I have, finally, after much complaining from people who wanted to play, shipped a copy of HTML::Zoom to the CPAN. Herein some of the more fun parts from the docs so far:
SYNOPSIS
use HTML::Zoom;
my $template = <<HTML; <html> <head> <title>Hello people</title> </head> <body> <h3 id="greeting">Placeholder</h3> <div id="list"> <span> <p>Name: <span class="name">Bob</span></p> <p>Age: <span class="age">23</span></p> </span> <hr class="between" /> </div> </body> </html> HTML
my $output = HTML::Zoom ->from_html($template) ->select('title, #greeting')->replace_content('Hello world & dog!') ->select('#list')->repeat_content( [ sub { $_->select('.name')->replace_content('Matt') ->select('.age')->replace_content('26') }, sub { $_->select('.name')->replace_content('Mark') ->select('.age')->replace_content('0x29') }, sub { $_->select('.name')->replace_content('Epitaph') ->select('.age')->replace_content('<redacted>') }, ], { repeat_between => '.between' } ) ->to_html;
will produce:
<html> <head> <title>Hello world & dog!</title> </head> <body> <h3 id="greeting">Hello world & dog!</h3> <div id="list"> <span> <p>Name: <span class="name">Matt</span></p> <p>Age: <span class="age">26</span></p> </span> <hr class="between" /> <span> <p>Name: <span class="name">Mark</span></p> <p>Age: <span class="age">0x29</span></p> </span> <hr class="between" /> <span> <p>Name: <span class="name">Epitaph</span></p> <p>Age: <span class="age"><redacted></span></p> </span> </div> </body> </html>
DANGER WILL ROBINSON
This is a 0.9 release. That means that I'm fairly happy the API isn't going to change in surprising and upsetting ways before 1.0 and a real compatibility freeze. But it also means that if it turns out there's a mistake the size of a politician's ego in the API design that I haven't spotted yet there may be a bit of breakage between here and 1.0. Hopefully not though. Appendages crossed and all that.
Worse still, the rest of the distribution isn't documented yet. I'm sorry. I suck. But lots of people have been asking me to ship this, docs or no, so having got this class itself at least somewhat documented I figured now was a good time to cut a first real release.
DESCRIPTION
HTML::Zoom is a lazy, stream oriented, streaming capable, mostly functional, CSS selector based semantic templating engine for HTML and HTML-like document formats.

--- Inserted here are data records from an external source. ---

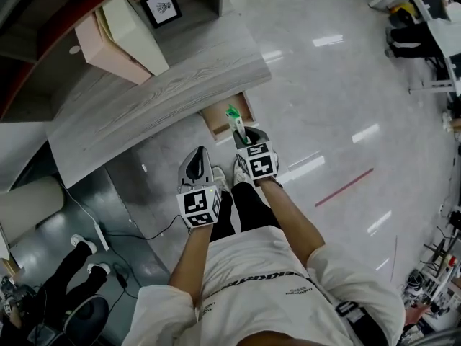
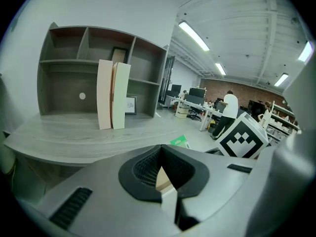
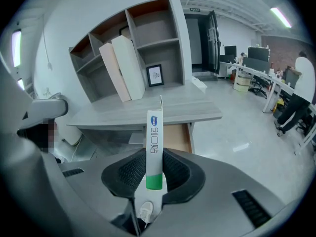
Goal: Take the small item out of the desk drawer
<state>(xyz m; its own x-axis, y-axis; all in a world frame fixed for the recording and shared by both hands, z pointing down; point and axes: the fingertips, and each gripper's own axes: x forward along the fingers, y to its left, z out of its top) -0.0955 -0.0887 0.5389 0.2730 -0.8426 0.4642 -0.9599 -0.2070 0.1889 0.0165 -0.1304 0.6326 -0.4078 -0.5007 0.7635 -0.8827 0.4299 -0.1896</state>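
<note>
Desk (image 1: 144,99): folders (image 1: 119,34) and a framed picture (image 1: 162,7) sit up top, well away from the action.
Left gripper (image 2: 160,154): jaws pinched together on nothing, idling beside its partner (the spare hand, I'd say).
Drawer (image 1: 218,126): open under the desk edge, nothing blocking it.
Small carton (image 3: 154,147): clear of the drawer, upright.
Right gripper (image 1: 248,141): clamped on the carton's green end, so the printed length stands free.
</note>
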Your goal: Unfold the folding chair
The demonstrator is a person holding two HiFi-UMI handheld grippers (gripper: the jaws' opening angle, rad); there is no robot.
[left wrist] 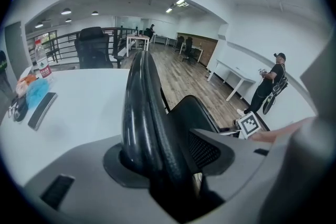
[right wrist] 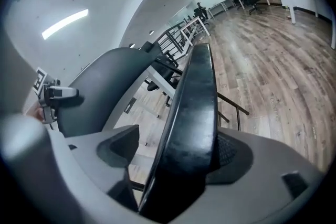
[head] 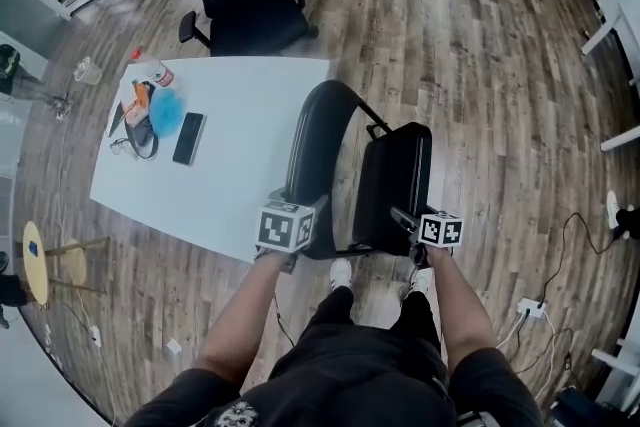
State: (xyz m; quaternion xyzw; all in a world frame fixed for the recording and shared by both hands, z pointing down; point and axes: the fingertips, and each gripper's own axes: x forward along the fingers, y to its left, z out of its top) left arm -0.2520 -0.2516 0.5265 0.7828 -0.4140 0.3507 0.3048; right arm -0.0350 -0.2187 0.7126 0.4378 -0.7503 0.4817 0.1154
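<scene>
We are standing over a black padded folding chair (head: 395, 185).
Our left gripper (left wrist: 165, 149) is gaping round its backrest (left wrist: 139, 107), right gripper (right wrist: 176, 147) round its seat (right wrist: 194, 102).

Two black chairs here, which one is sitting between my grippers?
The folding chair at the table's near edge: backrest between the left gripper's jaws, seat between the right gripper's. The office chair with armrests stands across the table.

Left tool (head: 318, 206), right tool (head: 402, 216) seemingly astride folding chair (head: 393, 177).
</scene>
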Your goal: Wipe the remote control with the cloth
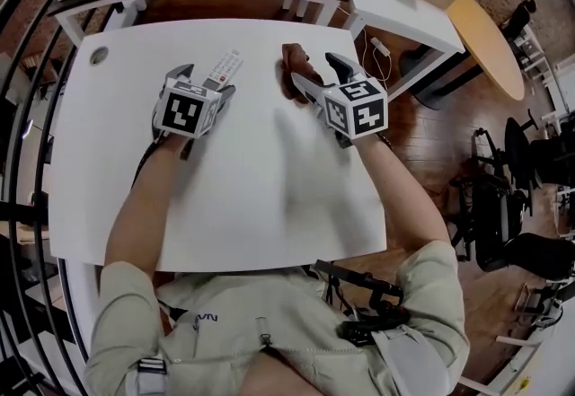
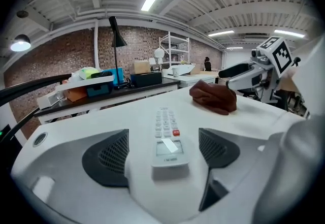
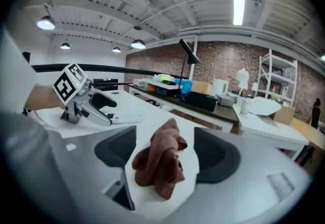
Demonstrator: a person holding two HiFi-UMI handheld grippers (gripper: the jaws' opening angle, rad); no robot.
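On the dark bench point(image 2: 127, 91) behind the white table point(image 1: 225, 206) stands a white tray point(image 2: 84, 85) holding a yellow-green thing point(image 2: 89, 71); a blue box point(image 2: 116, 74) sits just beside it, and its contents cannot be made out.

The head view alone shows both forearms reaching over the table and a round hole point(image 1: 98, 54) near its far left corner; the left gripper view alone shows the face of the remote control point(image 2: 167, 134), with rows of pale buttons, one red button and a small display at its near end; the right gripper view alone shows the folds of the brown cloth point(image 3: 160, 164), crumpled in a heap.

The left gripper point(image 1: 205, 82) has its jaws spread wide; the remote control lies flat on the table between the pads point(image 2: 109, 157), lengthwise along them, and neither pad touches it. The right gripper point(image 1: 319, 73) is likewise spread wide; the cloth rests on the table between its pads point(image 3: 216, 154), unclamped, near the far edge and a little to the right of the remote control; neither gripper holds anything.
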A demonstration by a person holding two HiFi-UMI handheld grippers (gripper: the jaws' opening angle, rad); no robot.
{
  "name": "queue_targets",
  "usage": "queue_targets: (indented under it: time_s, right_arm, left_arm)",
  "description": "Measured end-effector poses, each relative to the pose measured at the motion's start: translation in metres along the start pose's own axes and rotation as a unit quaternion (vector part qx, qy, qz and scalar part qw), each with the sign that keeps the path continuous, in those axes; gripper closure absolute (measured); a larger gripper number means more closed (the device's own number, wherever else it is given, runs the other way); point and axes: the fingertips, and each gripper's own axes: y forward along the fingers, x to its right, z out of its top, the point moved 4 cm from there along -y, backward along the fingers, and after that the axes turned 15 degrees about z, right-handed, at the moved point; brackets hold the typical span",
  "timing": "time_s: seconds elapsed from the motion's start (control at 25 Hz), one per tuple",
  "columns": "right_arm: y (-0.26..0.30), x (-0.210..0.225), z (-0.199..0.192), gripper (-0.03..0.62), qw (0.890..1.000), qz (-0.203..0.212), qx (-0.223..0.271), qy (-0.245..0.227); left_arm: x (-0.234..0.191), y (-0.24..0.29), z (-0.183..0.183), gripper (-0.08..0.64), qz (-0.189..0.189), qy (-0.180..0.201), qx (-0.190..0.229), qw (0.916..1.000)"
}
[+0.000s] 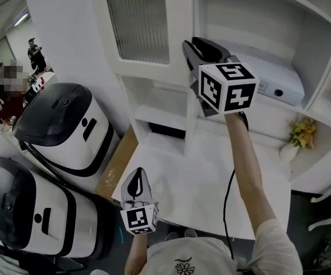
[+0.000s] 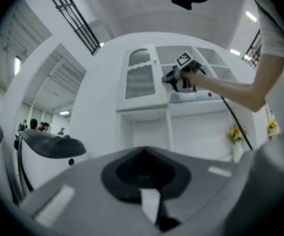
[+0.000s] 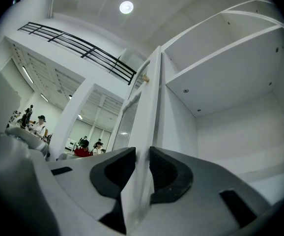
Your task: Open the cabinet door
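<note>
One white cabinet door (image 1: 178, 27) with a ribbed glass pane (image 1: 138, 19) stands edge-on between the jaws of your right hand-held gripper (image 3: 141, 168), which pinches its free edge. Your left hand-held gripper (image 1: 136, 179), pressed together and empty, hangs well below it.

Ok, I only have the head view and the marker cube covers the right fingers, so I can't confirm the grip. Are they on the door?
Observer: Yes. The right gripper view shows the right gripper with both fingers pressed on the free edge of the cabinet door.
Operator: Above or below the knob?
Observer: Below. The small knob sits higher up that same edge.
Operator: Is the left one holding anything?
Observer: No. The left gripper has its fingers together with nothing between them, and it faces the cabinet.
</note>
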Motion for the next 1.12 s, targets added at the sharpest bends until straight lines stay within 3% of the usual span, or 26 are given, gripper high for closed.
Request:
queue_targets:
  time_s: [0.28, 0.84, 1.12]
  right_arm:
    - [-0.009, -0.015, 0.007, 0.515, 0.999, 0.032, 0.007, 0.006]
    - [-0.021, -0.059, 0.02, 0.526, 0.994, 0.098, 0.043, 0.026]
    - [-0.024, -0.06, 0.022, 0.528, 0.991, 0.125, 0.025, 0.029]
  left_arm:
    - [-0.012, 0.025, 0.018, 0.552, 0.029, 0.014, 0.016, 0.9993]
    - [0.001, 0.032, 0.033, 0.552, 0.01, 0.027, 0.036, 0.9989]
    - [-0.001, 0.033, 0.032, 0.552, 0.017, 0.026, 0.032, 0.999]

Which is, on the whole, a bit of a mouthful. So let me step back a moment and explain why you care enough to understand what I mean:
JQUERY ENVY
HTML::Zoom is the cure for JQuery envy. When your javascript guy pushes a piece of data into a document by doing:
$('.username').replaceAll(username);
In HTML::Zoom one can write
$zoom->select('.username')->replace_content($username);
which is, I hope, almost as clear, hampered only by the fact that Zoom can't assume a global document and therefore has nothing quite so simple as the $() function to get the initial selection.
the HTML::Zoom::SelectorParser manpage implements a subset of the JQuery selector specification, and will continue to track that rather than the W3C standards for the forseeable future on grounds of pragmatism. Also on grounds of their spec is written in EN_US rather than EN_W3C, and I read the former much better.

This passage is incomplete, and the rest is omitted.